The developments of late in the party clearly indicate that the organisation's in the doldrums and it's time that the first family pulls down the perpetual dynastic rule over the party before it slips into extinction from the political map of the country. With Rahul Gandhi refusing to be politically mature and Sonia not keeping in good health, there may not be an appropriate occasion to hand over the baton to the young guns. Ignore Priyanka for she only bears the looks of Indira Gandhi and not her charisma.
Blame it on Rahul, the party has never been able to regain its lost glory since 2014. After the debacle in the Parliamentary elections, he erred by not showing the doors to the non-performing oldies and bringing younger faces to the fore. And to add to his failures are the frequent sabbaticals abroad when his presence was required the most in the country, and not to speak of his silly comments and statements during border tensions involving our country. At 50 plus, he's politically an undergrad.

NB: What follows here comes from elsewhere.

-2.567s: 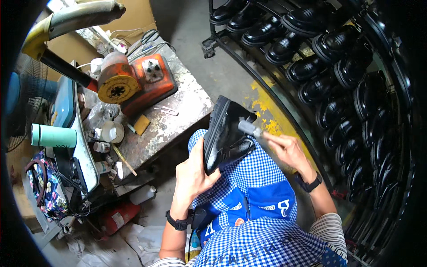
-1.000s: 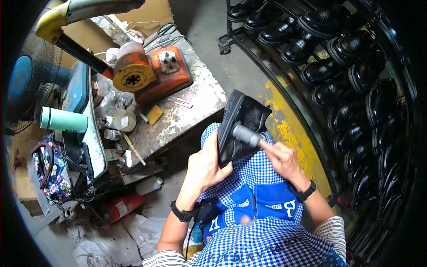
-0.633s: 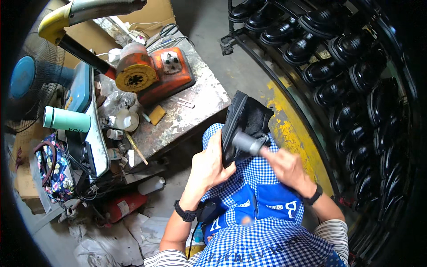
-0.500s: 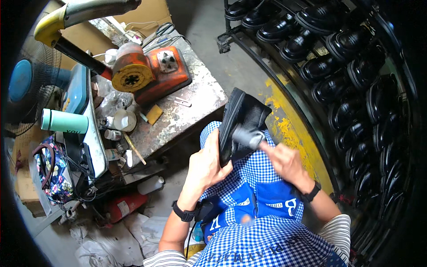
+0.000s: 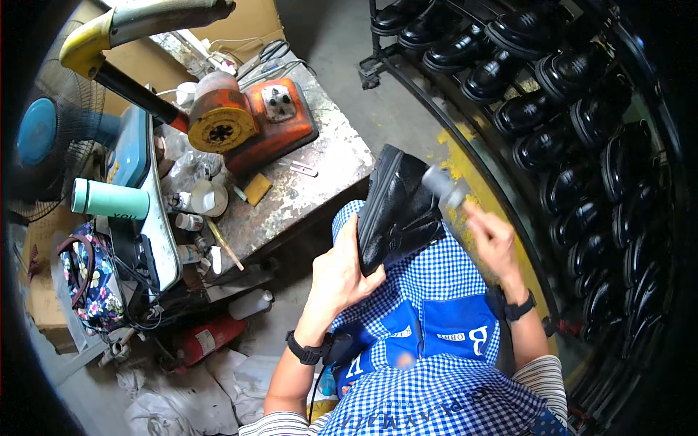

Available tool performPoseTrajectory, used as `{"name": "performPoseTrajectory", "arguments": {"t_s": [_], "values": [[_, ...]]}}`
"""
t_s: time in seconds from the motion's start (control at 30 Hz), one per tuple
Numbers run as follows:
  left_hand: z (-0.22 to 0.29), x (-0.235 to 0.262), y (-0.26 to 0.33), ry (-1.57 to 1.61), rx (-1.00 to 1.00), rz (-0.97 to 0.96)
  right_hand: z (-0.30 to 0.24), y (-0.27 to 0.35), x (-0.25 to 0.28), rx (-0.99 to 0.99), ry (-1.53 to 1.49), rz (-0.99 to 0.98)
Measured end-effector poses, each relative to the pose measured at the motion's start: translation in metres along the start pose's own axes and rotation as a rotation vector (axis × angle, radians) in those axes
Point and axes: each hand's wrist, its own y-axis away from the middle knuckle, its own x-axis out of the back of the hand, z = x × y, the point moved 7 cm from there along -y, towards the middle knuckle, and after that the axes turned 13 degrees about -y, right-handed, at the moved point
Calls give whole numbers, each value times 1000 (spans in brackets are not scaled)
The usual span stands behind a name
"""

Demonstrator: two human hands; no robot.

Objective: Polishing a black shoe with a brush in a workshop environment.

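Observation:
A black leather shoe (image 5: 402, 211) rests tilted on my apron-covered lap, its thick sole turned to the left. My left hand (image 5: 342, 265) grips it by the sole side, with the thumb near its lower end. Off to the shoe's right, my right hand (image 5: 494, 243) is closed around the handle of what looks like a hammer (image 5: 445, 186). The grey head is smeared by motion and stands apart from the shoe. Fingers hide most of the handle.
An orange machine (image 5: 273, 116) stands on the paint-stained table (image 5: 327, 149) at left, near a yellow sponge-like block (image 5: 257, 189) and a white pot (image 5: 209, 198). A green tumbler (image 5: 110, 198) lies farther left. Racks of black shoes (image 5: 545, 149) line the right side.
My right hand has swung right and the hammer has come away from the shoe's side. My left hand still holds the shoe in nearly the same place.

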Motion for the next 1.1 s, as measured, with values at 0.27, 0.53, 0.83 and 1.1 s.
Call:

Till there's no decentralisation of power, there will be no way out for the Congress. Jawaharlal Nehru, Indira Gandhi and Rajiv Gandhi built the Congress and the country with democratic values. But it is ironic that, for some time, the way in which the party is being run, there is confusion and depression among ordinary party workers," the UP Congress leaders have said in their letter.
The Congress ought to learn from its own experiment of devolution of powers: the states where it tinkered with the tenure of its Chief Ministers -- not allowing completion of five years tenure, and a few states where they were given a free hand. For eg Punjab and Assam -- absolute powers to the chief ministers there have yielded high returns. The Gandhis need to learn from the BJP if it has to survive the unprecedented downfall it's been in since the advent of Modi. The saffron party may have other fallouts but it hasn't deviated from extending devolution of authority to its arms in other states, and it helped deliver.
The sycophants of the Gandhis will never allow the energetic youngsters in the party to come in the limelight, it is here where the leadership will have to take a serious call in reshaping the party. Time has come for working towards a well-defined strategy and getting the party back on the track to take on the BJP which is riding high on its recent accomplishments, be it Ram Mandir or abrogation of Section 370.